UNITED STATES of America, Plaintiff-Appellee, v. Jesus RODRIGUEZ, Defendant-Appellant.

No. 17-2149

Decided: February 13, 2018

Before BRISCOE, MATHESON, and EID, Circuit Judges.* Paige Messec, Presiliano Torrez, Office of the United States Attorney, District of New Mexico, Albuquerque, NM, for Plaintiff-Appellee John T. Carlson, Meredith B. Esser, Office of the Federal Public Defender, Districts of Colorado and Wyoming, Denver, CO, for Defendant-Appellant


Jesus Rodriguez pled guilty to being a felon in possession of a firearm in violation of 18 U.S.C. § 922(g). The district court enhanced his sentence to 15 years in prison under the Armed Career Criminal Act (“ACCA”), 18 U.S.C. § 924(e), finding that he had been convicted of three prior violent felony offenses that qualified him for the enhancement.

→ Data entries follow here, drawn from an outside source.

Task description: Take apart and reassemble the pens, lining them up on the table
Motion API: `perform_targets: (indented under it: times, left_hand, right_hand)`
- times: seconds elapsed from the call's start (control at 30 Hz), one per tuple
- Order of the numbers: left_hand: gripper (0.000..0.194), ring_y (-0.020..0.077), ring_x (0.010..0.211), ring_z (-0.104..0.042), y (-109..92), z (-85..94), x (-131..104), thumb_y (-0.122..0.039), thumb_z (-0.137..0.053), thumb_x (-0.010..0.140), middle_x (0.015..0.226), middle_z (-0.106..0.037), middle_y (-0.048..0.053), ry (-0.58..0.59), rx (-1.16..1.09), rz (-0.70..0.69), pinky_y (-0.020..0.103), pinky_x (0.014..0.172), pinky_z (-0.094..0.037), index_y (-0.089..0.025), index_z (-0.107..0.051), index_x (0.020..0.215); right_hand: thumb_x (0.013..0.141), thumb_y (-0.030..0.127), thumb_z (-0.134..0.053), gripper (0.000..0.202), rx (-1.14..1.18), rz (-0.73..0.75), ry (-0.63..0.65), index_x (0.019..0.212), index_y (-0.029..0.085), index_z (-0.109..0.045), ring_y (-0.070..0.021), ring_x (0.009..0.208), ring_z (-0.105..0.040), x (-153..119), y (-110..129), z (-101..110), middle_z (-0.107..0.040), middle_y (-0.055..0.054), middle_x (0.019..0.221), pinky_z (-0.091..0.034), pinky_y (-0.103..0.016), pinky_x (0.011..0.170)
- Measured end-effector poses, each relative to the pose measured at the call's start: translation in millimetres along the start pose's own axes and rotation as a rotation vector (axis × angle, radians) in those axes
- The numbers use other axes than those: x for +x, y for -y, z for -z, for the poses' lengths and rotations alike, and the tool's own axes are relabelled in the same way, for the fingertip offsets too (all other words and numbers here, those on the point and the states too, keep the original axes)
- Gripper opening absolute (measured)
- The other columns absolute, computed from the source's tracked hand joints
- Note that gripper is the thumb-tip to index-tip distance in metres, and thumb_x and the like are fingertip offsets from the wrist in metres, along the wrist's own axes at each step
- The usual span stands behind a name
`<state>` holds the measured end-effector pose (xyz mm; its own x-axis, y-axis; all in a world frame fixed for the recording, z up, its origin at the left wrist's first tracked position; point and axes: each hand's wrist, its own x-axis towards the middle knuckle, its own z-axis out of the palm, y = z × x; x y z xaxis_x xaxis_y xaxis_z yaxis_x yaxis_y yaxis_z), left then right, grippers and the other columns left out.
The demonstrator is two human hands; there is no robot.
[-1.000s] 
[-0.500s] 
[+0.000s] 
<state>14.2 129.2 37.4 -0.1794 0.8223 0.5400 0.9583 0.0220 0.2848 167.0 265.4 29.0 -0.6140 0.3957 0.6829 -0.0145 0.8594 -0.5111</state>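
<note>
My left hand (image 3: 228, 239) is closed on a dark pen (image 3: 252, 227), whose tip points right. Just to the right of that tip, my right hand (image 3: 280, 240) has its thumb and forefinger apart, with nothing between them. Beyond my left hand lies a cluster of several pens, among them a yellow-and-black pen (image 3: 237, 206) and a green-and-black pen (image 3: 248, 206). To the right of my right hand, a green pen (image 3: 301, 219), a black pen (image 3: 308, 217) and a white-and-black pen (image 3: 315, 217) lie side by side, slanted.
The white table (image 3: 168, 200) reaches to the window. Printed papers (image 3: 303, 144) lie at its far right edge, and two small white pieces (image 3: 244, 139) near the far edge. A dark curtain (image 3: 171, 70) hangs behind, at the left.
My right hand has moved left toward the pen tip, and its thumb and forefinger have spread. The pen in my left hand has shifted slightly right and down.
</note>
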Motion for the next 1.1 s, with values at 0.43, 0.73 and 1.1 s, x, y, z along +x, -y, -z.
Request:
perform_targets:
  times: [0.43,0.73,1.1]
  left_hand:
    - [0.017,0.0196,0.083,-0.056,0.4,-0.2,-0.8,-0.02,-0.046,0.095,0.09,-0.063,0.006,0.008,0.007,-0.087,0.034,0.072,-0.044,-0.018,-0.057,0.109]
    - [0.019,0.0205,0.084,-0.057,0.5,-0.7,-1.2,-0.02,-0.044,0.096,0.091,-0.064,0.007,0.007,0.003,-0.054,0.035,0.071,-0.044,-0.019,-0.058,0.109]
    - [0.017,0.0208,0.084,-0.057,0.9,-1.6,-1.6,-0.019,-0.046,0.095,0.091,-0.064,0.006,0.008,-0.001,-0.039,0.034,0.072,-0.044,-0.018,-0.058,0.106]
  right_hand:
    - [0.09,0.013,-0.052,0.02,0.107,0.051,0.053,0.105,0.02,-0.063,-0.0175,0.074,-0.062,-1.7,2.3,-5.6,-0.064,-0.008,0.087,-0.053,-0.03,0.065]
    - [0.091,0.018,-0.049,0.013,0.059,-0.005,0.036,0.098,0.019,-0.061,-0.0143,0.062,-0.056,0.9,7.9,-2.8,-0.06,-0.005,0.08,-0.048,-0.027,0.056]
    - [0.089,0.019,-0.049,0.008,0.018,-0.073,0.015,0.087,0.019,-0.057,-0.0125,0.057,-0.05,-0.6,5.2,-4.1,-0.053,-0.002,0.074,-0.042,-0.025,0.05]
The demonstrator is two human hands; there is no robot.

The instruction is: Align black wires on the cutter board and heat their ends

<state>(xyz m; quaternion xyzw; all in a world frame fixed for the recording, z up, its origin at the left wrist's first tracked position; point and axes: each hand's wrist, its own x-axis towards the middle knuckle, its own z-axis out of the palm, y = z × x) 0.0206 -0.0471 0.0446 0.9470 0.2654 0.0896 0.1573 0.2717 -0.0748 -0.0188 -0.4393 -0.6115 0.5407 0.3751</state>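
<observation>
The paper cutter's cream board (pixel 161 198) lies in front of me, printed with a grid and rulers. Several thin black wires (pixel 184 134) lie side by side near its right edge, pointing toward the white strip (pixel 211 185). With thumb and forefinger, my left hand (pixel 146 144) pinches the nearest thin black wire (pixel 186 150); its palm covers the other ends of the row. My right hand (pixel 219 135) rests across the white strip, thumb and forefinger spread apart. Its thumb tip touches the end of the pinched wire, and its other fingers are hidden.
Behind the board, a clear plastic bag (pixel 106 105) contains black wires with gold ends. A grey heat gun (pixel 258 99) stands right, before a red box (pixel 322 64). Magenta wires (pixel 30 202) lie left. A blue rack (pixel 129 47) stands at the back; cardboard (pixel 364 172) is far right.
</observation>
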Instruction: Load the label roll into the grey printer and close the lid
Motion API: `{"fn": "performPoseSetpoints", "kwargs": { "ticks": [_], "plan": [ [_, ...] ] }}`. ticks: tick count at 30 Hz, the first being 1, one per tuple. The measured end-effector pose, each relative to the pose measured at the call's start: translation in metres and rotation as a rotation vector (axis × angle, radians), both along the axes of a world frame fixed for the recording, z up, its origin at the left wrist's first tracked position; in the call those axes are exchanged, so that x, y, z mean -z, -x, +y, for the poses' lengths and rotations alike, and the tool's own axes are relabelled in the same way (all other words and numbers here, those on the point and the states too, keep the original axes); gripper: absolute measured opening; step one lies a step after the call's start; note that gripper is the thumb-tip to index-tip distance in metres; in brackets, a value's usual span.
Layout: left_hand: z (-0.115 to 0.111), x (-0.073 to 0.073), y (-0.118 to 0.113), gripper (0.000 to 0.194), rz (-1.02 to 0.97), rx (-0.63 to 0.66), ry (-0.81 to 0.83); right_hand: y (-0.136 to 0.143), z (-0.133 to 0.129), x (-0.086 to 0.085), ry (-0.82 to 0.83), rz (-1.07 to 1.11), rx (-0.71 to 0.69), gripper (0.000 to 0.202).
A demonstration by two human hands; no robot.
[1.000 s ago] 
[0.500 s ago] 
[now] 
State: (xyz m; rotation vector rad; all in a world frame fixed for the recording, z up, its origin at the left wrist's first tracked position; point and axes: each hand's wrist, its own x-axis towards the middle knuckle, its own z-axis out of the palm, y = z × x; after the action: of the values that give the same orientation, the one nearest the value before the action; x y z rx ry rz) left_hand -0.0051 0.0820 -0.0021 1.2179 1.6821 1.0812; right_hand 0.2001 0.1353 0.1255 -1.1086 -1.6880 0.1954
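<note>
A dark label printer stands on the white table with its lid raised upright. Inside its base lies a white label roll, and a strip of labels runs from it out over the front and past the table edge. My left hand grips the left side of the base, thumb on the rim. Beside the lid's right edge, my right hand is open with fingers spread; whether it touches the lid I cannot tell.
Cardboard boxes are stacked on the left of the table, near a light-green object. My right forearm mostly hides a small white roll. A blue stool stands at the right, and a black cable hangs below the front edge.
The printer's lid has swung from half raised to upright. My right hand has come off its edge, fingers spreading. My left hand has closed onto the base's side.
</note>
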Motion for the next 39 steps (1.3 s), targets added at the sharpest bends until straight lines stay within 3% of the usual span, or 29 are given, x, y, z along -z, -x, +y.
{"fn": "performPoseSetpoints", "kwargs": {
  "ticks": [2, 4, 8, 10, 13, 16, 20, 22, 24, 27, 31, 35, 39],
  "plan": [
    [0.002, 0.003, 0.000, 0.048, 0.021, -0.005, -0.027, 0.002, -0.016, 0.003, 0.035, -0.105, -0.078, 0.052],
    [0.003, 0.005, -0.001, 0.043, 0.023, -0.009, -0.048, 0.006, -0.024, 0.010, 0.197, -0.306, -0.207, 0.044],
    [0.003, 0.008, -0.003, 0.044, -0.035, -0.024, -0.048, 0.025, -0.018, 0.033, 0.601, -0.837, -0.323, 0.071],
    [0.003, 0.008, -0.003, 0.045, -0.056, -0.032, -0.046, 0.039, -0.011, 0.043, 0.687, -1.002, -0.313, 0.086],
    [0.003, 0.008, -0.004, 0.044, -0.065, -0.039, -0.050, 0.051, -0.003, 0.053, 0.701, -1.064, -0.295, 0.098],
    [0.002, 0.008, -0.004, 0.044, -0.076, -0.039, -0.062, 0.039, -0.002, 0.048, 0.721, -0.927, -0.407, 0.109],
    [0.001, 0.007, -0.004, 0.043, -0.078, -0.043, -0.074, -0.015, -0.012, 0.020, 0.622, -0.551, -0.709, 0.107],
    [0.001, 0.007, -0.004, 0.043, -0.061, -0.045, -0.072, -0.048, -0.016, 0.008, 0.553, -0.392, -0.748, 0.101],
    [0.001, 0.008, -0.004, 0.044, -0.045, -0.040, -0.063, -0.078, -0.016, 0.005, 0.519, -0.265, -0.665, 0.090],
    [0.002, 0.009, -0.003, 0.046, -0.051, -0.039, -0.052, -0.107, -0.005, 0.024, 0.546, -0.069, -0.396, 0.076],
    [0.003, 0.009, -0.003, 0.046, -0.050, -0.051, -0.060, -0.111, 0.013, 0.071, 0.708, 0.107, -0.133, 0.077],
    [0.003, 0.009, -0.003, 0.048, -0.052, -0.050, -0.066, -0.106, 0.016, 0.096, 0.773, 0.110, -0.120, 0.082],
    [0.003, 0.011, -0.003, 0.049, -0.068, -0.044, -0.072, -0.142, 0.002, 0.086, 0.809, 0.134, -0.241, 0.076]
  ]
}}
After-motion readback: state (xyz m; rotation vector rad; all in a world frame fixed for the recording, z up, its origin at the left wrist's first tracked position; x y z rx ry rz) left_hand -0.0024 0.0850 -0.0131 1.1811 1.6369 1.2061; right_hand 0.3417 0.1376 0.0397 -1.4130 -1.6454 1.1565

Mr. Rodriquez challenges his sentence on appeal, arguing that two of the prior offenses, both for violating N.M.S.A. § 30-3-16(C)—“aggravated battery against a household member inflicting great bodily harm”—are not violent felonies under the ACCA. We have appellate jurisdiction under 18 U.S.C. § 3742(a) and 28 U.S.C. § 1291.

In United States v. Ontiveros, 875 F.3d 533 (10th Cir. 2017), this court held that a Colorado statute which required serious bodily injury could not be violated without the use of physical force and therefore a conviction under the statute qualifies as a crime of violence under United State Sentencing Guideline § 4B1.2.1 Id. at 538-39. This court denied a petition for rehearing en banc in this case on January 2, 2018, and the mandate issued on January 10, 2018.

On appeal, Mr. Rodriguez concedes that, based on Ontiveros, his convictions under the comparable New Mexico statute qualify as violent felonies under the ACCA and his sentence must stand. Aplt. Br. at 6-7. He contends Ontiveros was wrongly decided and raises the issue to preserve it for further review. Id.

“[A]bsent en banc consideration or an intervening Supreme Court decision that is contrary to or invalidates our previous analysis,” United States v. White, 782 F.3d 1118, 1126-27 (10th Cir. 2015)(quotations omitted), this court's decision in Ontiveros binds this panel. We therefore affirm Mr. Rodriguez's sentence.


1.   Given the “similarity in language between the ACCA and [the Sentencing Guidelines]” defining “violent felony” and “crime of violence,” respectively, we may “look[ ] to precedent under one provision for guidance under another in determining whether a conviction qualifies as a violent felony.” United States v. Ramon Silva, 608 F.3d 663, 671 (10th Cir. 2010) (quotations omitted).